Tekan Tingginya NPL, BPR Wajib Terapkan Langkah Penyelesaian Kredit

324

Denpasar (Bisnis Bali) – PerJuni 2018 tingkat kredit bermasalah (NPL) bank perkreditan rakyat (BPR) secara nasional menyentuh angka 6,8 persen. Angka ini sudah melampaui standar indikator toleransi dari OJK yang kurang dari 5 persen. Direktur Utama BPR Kanti,  Made Arya Amitaba Kamis (27/9) mengatakan, dalam menekan NPL BPR wajib diterapkan langkah penyelesaian kredit.

Kredit yang diberikan kepada debitur selalu ada risiko tak dapat kembali tepat waktu atau menjadi kredit bermasalah. Di dalam lembaga keuangan banyak kejadian kredit yang diberikan menjadi bermasalah yang disebabkan beberapa faktor di antaranya usaha yang dibiayai mengalami  kebangkrutan, penurunan omset penjualan, kalah bersaing dengan pengusaha yang lain akibat krisis ekonomi.

Debitur bisa saja sengaja melakukan penyimpangan penggunaan kreditnya, seperti membiayai usaha yang tidak jelas. Kredit digunakan untuk kebutuhan pribadi sehingga sumber pendapatan usaha tak mampu mengembalikan kredit tiap bulannya dan akhirnya menjadikan usaha debitur bangkrut.

Kondisi kredit yang telah diberikan bank kepada debitur dalam jumlah besar ternyata tidak dapat dikembalikan oleh debitur tepat pada waktunya sesuai dengan perjanjian kredit yang meliputi pinjaman pokok dan bunga. Kredit bermasalah atau Non Performing Loan (NPL) yang mengakibatkan terganggunya likuiditas perbankan itu sendiri.

Pada umumnya penyelesaian kredit bermasalah di BPR oleh manajemen selalu berupaya mulai tahap persuasif  sampai dengan melakukan somasi, pemblokiran agunan dan upaya penyelamatan lainnya. Namun apabila hal-hal tersebut tidak menunjukkan hasil maka manajemen BPR cenderung melakukan 2  jalur penyelesaian.

Made Amitaba melihat penyelesaian kredit melalui jalur litigasi (proses peradilan). Alternatif kedua BPR bisa melakukan penyelesaian kredit melalui jalur non litigasi (di luar proses peradilan).

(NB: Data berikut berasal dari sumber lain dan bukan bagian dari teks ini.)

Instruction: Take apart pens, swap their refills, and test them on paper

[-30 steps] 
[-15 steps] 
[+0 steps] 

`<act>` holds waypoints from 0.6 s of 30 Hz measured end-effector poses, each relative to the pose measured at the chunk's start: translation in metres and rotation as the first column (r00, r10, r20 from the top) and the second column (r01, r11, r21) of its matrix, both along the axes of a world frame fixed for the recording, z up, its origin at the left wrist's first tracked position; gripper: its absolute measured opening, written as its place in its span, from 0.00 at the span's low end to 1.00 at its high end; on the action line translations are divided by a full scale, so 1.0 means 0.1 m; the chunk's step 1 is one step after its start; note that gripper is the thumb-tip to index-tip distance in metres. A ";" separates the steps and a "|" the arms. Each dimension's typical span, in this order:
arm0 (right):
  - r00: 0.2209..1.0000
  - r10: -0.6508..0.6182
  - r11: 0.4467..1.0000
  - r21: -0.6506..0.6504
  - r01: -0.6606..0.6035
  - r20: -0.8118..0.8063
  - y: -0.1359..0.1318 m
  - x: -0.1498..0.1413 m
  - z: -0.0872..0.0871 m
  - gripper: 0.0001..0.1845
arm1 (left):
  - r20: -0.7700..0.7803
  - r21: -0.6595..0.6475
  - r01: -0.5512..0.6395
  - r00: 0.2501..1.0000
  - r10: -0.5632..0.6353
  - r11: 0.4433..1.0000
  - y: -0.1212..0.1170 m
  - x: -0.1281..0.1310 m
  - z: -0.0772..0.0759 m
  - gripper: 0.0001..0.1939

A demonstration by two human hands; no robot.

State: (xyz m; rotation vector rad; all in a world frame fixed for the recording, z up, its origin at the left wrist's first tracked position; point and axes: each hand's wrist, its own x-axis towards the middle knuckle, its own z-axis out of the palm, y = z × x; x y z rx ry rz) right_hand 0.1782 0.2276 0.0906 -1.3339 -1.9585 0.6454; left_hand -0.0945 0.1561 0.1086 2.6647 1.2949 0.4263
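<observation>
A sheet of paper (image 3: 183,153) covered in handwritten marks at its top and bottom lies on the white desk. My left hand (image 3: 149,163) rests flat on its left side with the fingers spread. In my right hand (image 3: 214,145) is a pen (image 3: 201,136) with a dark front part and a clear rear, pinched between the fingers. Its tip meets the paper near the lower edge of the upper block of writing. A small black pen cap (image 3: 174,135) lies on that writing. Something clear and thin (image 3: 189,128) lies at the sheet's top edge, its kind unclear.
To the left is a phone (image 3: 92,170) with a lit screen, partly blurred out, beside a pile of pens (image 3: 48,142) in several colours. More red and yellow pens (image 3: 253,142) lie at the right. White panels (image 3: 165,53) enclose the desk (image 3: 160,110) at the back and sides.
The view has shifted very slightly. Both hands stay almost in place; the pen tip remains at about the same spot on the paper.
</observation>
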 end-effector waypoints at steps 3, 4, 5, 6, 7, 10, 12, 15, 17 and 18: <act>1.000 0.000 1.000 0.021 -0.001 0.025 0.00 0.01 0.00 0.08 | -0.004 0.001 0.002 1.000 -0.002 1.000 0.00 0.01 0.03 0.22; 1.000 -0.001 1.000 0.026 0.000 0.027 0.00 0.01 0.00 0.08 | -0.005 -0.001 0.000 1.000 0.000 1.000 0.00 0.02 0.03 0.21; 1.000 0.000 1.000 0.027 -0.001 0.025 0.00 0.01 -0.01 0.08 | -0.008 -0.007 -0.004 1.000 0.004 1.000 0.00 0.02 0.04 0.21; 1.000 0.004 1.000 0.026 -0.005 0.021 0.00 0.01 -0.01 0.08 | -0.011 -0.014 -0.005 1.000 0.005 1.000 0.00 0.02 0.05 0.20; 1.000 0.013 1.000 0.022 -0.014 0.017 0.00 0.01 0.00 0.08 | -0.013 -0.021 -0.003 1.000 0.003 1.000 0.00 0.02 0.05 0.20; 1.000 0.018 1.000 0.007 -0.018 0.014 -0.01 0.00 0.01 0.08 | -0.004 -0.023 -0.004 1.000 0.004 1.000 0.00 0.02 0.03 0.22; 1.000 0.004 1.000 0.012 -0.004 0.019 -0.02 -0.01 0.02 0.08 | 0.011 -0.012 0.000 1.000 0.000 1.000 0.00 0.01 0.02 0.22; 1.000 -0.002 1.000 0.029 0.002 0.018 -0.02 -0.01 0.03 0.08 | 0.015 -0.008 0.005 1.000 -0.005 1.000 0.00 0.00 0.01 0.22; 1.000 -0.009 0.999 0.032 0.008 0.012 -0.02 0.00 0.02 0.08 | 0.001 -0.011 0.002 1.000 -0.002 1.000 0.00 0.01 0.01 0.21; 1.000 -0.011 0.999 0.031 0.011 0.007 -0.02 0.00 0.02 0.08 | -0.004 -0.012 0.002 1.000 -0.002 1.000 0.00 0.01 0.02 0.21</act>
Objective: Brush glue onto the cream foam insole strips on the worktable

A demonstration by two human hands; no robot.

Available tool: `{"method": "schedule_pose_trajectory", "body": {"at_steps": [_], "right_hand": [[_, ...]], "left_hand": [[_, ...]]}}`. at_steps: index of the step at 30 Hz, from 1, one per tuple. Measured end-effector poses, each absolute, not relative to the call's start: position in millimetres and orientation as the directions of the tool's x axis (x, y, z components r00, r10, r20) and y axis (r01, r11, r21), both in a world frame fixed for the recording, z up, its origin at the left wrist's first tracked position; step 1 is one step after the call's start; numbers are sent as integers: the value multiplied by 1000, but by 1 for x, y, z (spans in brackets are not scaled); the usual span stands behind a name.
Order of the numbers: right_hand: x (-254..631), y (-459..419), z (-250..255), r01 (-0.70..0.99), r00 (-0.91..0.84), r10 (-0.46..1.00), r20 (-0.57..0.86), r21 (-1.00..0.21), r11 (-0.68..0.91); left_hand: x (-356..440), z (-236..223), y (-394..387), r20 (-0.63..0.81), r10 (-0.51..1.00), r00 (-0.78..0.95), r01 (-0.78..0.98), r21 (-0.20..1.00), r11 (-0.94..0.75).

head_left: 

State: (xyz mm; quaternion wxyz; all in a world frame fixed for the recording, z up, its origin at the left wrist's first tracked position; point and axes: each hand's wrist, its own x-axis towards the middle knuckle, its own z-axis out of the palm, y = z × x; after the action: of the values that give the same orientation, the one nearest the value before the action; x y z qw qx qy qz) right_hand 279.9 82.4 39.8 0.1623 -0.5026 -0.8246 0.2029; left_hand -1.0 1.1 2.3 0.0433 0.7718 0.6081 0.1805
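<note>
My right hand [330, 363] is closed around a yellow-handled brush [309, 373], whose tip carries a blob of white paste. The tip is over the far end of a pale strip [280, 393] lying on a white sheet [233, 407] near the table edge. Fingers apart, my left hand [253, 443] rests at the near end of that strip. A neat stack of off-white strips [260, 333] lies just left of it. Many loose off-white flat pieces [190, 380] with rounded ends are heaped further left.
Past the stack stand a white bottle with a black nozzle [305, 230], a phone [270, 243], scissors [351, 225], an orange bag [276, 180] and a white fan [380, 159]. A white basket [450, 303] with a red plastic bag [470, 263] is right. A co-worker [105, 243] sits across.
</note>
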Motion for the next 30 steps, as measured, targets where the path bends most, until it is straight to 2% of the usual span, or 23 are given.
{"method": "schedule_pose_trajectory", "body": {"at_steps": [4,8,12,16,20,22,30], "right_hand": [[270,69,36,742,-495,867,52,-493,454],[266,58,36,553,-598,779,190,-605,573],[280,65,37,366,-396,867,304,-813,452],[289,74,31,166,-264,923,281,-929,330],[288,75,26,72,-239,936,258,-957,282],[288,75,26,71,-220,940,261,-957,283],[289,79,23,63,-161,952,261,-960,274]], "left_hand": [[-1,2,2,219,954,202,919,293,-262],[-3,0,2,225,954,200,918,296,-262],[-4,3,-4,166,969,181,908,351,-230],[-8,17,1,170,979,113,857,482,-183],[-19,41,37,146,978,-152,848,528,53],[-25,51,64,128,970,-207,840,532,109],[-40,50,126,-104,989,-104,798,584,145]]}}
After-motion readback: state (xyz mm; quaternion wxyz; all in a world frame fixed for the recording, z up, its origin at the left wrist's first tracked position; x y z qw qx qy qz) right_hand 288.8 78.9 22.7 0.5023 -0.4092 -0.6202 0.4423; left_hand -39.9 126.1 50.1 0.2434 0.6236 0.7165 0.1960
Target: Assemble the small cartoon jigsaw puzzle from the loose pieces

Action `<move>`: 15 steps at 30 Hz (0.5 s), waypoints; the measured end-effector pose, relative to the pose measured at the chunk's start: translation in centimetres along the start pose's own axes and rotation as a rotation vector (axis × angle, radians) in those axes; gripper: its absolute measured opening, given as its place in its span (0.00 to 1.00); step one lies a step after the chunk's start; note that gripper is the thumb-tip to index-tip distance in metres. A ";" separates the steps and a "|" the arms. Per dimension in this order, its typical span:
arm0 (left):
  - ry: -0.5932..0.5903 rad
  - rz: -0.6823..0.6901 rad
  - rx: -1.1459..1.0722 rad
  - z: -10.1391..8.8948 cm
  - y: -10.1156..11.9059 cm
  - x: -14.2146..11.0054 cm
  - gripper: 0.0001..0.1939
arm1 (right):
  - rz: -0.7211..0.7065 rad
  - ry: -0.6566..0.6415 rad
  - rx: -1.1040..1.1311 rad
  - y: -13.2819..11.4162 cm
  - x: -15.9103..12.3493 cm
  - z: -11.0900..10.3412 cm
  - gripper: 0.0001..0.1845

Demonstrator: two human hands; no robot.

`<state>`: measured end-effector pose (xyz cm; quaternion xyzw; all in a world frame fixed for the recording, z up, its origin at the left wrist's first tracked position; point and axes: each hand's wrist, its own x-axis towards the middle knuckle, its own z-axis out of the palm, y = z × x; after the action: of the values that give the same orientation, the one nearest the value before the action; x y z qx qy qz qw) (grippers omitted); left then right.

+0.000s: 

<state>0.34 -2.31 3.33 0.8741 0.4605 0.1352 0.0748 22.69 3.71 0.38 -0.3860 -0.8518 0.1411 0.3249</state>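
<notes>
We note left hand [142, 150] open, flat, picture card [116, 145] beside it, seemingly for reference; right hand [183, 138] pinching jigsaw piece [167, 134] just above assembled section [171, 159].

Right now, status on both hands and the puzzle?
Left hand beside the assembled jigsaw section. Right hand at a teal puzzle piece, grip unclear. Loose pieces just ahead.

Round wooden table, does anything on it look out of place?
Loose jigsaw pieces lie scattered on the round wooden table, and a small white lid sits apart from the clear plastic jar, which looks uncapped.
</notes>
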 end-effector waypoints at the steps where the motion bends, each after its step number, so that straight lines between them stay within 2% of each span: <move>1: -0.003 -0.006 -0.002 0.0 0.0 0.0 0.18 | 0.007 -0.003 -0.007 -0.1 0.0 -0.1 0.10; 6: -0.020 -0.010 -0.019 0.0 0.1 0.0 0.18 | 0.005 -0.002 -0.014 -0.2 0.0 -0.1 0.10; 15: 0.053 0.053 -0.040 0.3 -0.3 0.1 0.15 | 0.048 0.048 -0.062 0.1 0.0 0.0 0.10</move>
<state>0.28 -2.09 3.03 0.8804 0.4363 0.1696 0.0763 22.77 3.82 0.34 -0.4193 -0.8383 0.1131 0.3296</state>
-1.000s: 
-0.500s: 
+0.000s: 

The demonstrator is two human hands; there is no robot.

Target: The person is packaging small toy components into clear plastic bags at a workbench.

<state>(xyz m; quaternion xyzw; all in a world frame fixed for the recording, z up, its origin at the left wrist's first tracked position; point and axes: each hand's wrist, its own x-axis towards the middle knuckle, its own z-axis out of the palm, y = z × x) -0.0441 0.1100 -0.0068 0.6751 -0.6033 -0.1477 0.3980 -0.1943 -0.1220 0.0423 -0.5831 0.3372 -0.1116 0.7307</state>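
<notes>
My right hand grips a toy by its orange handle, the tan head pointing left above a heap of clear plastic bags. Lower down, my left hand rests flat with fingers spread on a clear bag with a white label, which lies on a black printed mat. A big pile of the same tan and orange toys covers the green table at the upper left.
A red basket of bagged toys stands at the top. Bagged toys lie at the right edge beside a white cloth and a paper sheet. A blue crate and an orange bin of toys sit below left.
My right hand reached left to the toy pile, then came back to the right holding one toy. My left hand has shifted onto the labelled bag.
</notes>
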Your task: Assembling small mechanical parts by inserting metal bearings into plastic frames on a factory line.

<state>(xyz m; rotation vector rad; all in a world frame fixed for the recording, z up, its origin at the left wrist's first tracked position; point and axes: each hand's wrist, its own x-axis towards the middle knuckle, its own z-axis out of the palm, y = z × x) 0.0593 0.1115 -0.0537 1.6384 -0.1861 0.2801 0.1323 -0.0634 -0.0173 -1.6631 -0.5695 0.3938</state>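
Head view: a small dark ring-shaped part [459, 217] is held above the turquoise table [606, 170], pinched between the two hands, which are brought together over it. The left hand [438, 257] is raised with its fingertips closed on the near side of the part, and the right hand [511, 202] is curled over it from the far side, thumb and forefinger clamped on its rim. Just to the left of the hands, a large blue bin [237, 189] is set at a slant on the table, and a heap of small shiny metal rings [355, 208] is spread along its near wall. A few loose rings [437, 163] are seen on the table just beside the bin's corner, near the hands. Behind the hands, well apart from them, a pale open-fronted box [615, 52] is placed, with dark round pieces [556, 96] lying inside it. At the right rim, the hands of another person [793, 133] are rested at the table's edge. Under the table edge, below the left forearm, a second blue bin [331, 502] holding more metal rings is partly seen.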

Ketua DPK Perbarindo Kota Denpasar, Made Sumardhana mengatakan peningkatan angka kredit bermasalah yang melampui angka 5 persen mesti disikapi dengan pendekatan ke masing-masing debitur. Untuk mendorong debitur memenuhi kewajiban membayar angsuran kredit, BPR mesti melakukan upaya pendekatan kepada debitur yang bermasalah.

Komisaris BPR Pasar Umum ini  memaparkan BPR mesti melakukan pendekatan kepada semua debitur yang mengalami keterlambatan dalam pembayaran angsuran kredit.  “Harapan dari pendekatan ke debitur, nasabah menjadi lancar membayar angsuran kredit,” ucapnya.

Senada dikatakan Made Sumardhana jika debitur tidak mampu membayar angsuran bisa dilakukan dua jalan. BPR bisa melakukan penyelesaian kredit melalui jalur litigasi (proses peradilan) atau melakukan penyelesaian kredit melalui jalur non litigasi (diluar proses peradilan). (kup)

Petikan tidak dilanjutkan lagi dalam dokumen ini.